Despite treatment, prostate cancer commonly progresses into castration-resistant prostate cancer (CRPC), which remains largely incurable, requiring the development of new interventions. Darolutamide is an orally administered second-generation androgen receptor inhibitor indicated for patients with non-metastatic CRPC or metastatic hormone-sensitive prostate cancer. Here, we evaluated the effect of androgen receptor (AR) inhibition by darolutamide in combination with DNA double-strand-break-inducing targeted radium-223 alpha therapy in vitro and in an intratibial LNCaP xenograft model mimicking prostate cancer metastasized to bone. The results highlight the synergistic antitumor efficacy of darolutamide in combination with radium-223 both in vitro and in vivo.
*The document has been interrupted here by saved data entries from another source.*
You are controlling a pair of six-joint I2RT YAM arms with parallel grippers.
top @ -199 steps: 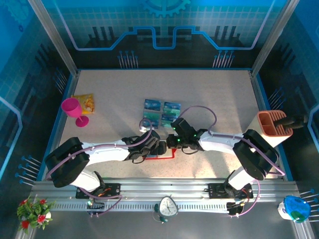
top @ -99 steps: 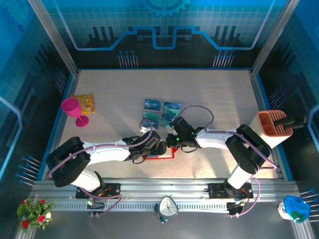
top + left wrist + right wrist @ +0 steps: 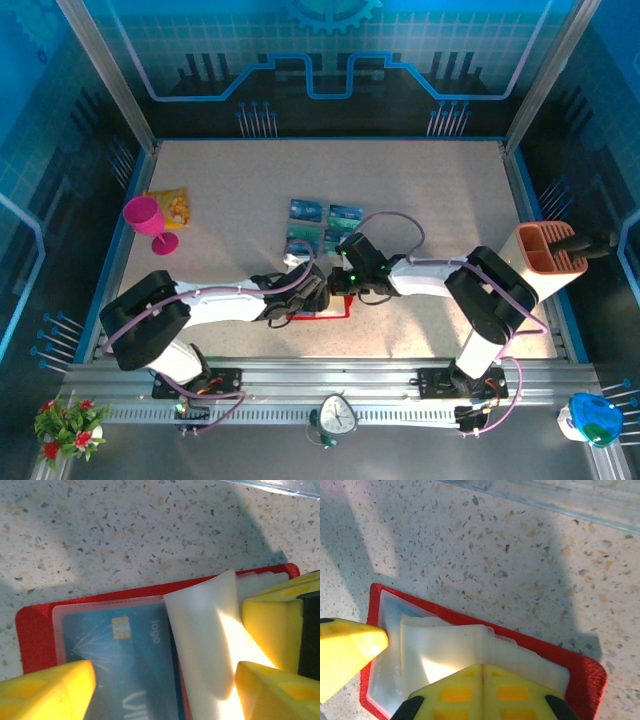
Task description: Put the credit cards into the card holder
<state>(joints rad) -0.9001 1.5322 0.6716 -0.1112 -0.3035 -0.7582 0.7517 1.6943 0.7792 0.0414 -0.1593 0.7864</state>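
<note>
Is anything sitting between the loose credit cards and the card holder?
No loose object lies between the credit cards and the card holder. Only the left pincer and the right pincer are there, at the holder, the right one pinching its clear flap.

Robot lab test cell, we call it.
We see a speckled table (image 3: 430, 180) boxed in by aluminium posts (image 3: 105, 75) and blue printed panels (image 3: 330, 50) with gear and circuit art, a slotted rail (image 3: 300, 385) carrying bolted arm bases (image 3: 197, 383), staged props like a pink goblet (image 3: 148, 220).
</note>
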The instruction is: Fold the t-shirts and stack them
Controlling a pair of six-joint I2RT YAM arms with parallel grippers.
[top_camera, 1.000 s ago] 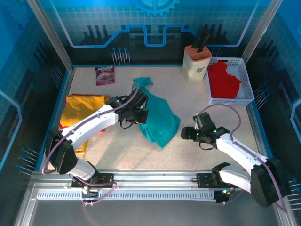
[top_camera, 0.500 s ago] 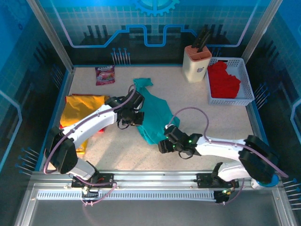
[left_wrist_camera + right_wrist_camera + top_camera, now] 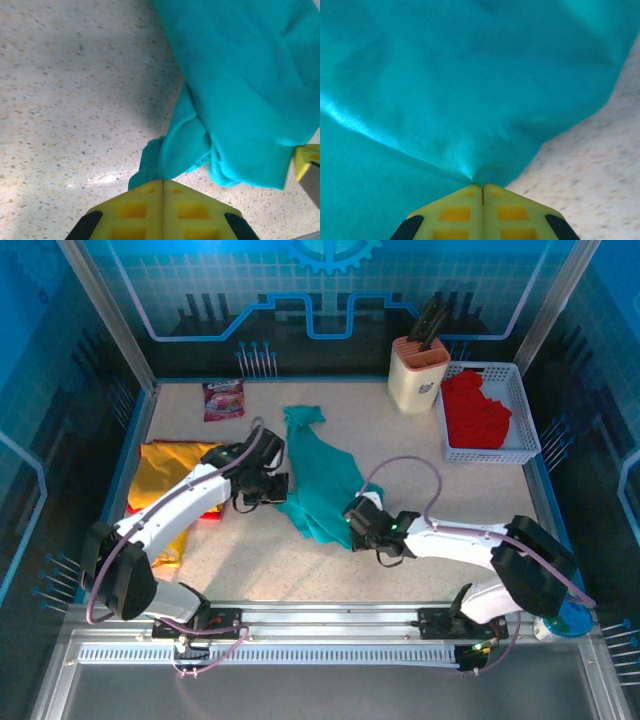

This effect was most likely driven by the downregulation of genes involved in DDR signaling, which was demonstrated in vitro by a gene set enrichment analysis. The combination treatment also reduced pathological tumor-induced effects in bone by decreasing the number of osteoblasts and osteoclasts and reducing abnormal bone formation in tumor-bearing bone. Additionally, it was shown that darolutamide does not affect the uptake of radium-223 into bone tissue. These results support the investigation of darolutamide in combination with radium-223 for the treatment of patients with CRPC metastasized to bone.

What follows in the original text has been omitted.